(Beginning of Data)

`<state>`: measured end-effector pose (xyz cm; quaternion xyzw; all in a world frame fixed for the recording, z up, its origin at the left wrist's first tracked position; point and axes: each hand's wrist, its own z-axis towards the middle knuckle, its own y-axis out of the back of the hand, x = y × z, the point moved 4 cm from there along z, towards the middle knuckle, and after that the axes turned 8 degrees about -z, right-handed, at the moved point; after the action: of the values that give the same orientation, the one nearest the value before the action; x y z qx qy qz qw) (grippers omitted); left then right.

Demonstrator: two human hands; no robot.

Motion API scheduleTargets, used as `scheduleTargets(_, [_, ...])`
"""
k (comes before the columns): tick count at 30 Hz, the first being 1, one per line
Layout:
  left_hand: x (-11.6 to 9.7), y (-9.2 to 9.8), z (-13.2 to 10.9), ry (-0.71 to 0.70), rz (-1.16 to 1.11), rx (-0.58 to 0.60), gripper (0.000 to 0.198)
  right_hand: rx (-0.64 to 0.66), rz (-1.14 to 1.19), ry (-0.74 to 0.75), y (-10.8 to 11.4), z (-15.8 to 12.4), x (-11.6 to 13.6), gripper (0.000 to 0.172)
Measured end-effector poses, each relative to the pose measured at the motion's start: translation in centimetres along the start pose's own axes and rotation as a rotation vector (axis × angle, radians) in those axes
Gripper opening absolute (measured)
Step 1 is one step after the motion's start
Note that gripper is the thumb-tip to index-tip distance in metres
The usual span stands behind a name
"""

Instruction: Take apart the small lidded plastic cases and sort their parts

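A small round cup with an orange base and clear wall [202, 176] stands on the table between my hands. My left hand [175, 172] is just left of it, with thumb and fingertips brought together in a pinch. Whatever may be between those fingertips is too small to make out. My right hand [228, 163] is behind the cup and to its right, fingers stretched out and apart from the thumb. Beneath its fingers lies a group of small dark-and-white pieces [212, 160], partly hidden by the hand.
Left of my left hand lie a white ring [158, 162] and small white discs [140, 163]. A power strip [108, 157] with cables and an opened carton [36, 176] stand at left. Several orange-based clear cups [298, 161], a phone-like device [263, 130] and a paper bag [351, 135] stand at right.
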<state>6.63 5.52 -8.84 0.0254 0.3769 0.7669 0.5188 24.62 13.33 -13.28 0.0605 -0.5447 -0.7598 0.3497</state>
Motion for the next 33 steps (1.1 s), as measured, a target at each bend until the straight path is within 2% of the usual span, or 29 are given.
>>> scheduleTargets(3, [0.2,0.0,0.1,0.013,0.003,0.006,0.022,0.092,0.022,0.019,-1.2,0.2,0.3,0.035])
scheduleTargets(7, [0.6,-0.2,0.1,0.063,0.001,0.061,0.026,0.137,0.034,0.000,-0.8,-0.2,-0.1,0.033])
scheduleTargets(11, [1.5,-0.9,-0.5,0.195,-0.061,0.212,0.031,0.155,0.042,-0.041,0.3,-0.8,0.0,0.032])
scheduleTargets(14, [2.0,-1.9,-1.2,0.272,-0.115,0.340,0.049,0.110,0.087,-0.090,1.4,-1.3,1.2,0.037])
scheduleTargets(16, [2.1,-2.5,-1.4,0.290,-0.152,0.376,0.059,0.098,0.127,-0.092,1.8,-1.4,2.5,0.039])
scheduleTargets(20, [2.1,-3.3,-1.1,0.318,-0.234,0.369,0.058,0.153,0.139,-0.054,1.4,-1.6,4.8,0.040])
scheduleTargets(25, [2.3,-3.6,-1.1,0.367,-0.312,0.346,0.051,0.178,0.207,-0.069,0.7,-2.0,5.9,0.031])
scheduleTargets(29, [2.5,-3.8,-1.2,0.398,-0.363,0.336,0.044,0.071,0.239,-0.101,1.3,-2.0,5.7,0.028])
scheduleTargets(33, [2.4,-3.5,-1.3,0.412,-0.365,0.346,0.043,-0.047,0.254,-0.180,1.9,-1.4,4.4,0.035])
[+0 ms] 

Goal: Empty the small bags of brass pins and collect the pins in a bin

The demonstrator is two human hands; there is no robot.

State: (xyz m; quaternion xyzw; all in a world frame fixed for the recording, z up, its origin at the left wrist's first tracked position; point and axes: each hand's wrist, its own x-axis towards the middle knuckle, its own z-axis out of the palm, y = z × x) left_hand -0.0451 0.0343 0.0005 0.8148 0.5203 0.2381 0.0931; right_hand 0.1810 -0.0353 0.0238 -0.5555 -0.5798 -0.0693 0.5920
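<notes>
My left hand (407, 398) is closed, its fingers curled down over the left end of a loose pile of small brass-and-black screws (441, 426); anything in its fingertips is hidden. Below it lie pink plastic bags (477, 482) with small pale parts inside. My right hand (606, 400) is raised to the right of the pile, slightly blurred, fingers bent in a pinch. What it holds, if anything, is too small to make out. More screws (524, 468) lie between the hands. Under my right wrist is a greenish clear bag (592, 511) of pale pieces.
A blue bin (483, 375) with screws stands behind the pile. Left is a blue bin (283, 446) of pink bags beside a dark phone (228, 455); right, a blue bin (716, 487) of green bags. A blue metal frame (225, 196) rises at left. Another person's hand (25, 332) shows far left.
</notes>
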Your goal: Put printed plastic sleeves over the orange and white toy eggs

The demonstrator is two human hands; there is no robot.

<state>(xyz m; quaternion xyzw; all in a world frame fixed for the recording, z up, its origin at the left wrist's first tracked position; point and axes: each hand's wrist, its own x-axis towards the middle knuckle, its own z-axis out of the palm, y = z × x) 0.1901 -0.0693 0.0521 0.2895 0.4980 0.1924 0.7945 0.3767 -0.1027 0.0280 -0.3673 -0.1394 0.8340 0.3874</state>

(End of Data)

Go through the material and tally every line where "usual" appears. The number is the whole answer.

2